Вообще травестирование применяется гораздо шире, чем простое уничтожение. Закрашивание, замазывание, соскребание, перенос на другое место встречаются повсеместно; такое иконоборчество граничит с явлением, названным iconoclash. Речь идет о том, чтобы в обстановке повышенной эмоциональной напряженности придать предосудительным памятникам или знакам нейтральный характер и тем уберечь их от полного и окончательного разрушения. Этот бриколаж, однако, не проходит бесследно. Статуя, убранная с публичной площади и спрятанная от людских глаз, сохраняет свою физическую целостность, но теряет «ауру» и «выставочную ценность». Христос, укрытый куском полотна, конечно, избегает осквернения, но фактически оказывается низвергнут до статуса обычного предмета и утрачивает свою «культурную значимость». В 1830‐м, затем в 1848‐м, а затем в 1870–1871 годах многие скульптурные портреты старых королей были спасены от уничтожения сходным способом: им давали в руки флаг, прикрепляли кокарду, надевали на голову фригийский колпак и тем не просто изменяли облик памятников, но доводили ситуацию до абсурда. В 1830 году в Париже повстанцы вручают трехцветные флаги статуям Генриха IV на Новом мосту, Людовика XIII на Вогезской площади и Людовика XIV на площади Побед. В Кане статуе Людовика XIV грозит серьезная опасность, но появление на гербе, в руке и на голове короля трехцветных кокард смиряет ярость иконоборцев[1318]
. В Реймсе статуе Людовика XV тоже всучили трехцветный флаг, а лилии с гербов и решеток сбили[1319]. Соположение двух знаков с противоположными референтами — изображения дореволюционного монарха и трех революционных цветов — не оставляет, фигурально выражаясь, камня на камне от этих памятников, заново воздвигнутых и с большой помпой открытых в царствование Бурбонов. Этот диссонанс вызывает негодование сторонников старого порядка, которые считают, что милые их сердцу памятники подверглись осквернению. «Невозможно спокойно смотреть на трехцветный флаг в руках Генриха IV и Людовика XIV, — пишет в 1831 году автор одной из петиций. — Когда бы эти два великих монарха могли на мгновение ожить, они изумились бы, узрев в своих руках стяг, столь отличный от того, под которым они сражались»[1320].Другая альтернатива уничтожению — сокрытие изображения от глаз публики.

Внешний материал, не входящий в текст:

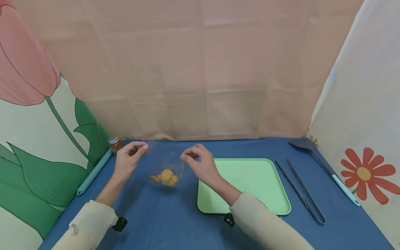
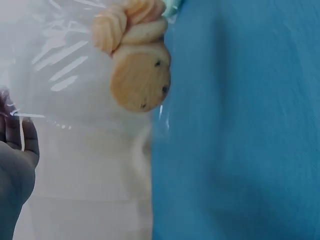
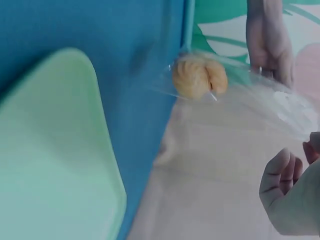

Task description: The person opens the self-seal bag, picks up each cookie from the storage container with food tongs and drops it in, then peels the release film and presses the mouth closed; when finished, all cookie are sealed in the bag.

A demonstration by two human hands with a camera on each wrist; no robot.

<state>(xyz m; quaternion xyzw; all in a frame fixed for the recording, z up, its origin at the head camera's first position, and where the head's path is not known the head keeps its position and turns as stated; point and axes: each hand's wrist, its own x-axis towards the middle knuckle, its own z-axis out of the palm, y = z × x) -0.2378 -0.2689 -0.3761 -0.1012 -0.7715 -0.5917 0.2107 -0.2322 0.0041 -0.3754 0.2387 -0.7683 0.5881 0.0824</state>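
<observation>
A clear plastic bag (image 1: 172, 160) hangs above the blue cloth, with several cookies (image 1: 167, 177) gathered at its bottom. My left hand (image 1: 127, 158) pinches the bag's upper left corner between thumb and fingers. At the opposite upper side, my right hand (image 1: 203, 165) pinches the bag's edge. Up close in the left wrist view, a round cookie (image 2: 140, 80) shows dark specks, and swirled piped ones lie beside it. The right wrist view shows the bag (image 3: 280, 107) stretched between both hands, cookies (image 3: 197, 77) at its lower end.
A light green tray (image 1: 256, 184) lies under and right of my right forearm. Farther right are metal tongs (image 1: 304, 196) and a dark spatula (image 1: 322, 163) with a pale handle. On the left edge stand a small lidded jar (image 1: 115, 144) and a teal roll (image 1: 95, 172).
</observation>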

Покрыть тонким слоем извести, гипса или шпаклевки[1321]
; перенести в наглухо закрытое помещение; набросить сверху кусок материи или скрыть за лесами — все это варианты компромисса, годные для того, чтобы переждать тяжелые времена, а когда иконоборческий кризис пройдет, добиться возвращения памятника в прежнее состояние. В конфликтные моменты, когда взор становится особенно чувствительным, важно уберечь предосудительные знаки от посторонних взглядов. Орлеанистское государство охотно пользовалось этой тактикой в момент иконоборческого кризиса в феврале 1831 года, фактически секуляризируя часть публичного пространства: в это время многие кресты католических миссий были убраны с глаз долой, а распятия в судах временно укрыты кусками ткани[1322]. Администрация не только отыскивала оскорбительные изображения, но и превентивно скрывала их от глаз потенциальных иконоборцев. Так, префект полиции 23 февраля 1831 года тревожится о судьбе Пантеона (вновь сделавшегося храмом гражданской доблести в августе 1830 года) и предлагает укрыть брезентом фреску Гро, изображающую апофеоз святой Женевьевы, а точнее сказать, ту часть этой фрески, что посвящена Людовику XVI и эпохе Реставрации: «ее вид в нынешних условиях не может не оказать воздействия самого неблагоприятного»[1323]. Подобные компромиссы были возможны и при Коммуне: так, в Центральной городской больнице в ту пору, когда ею руководил коммунар Паже, распятия остаются висеть на стенах, но их прикрывают букетами сирени[1324].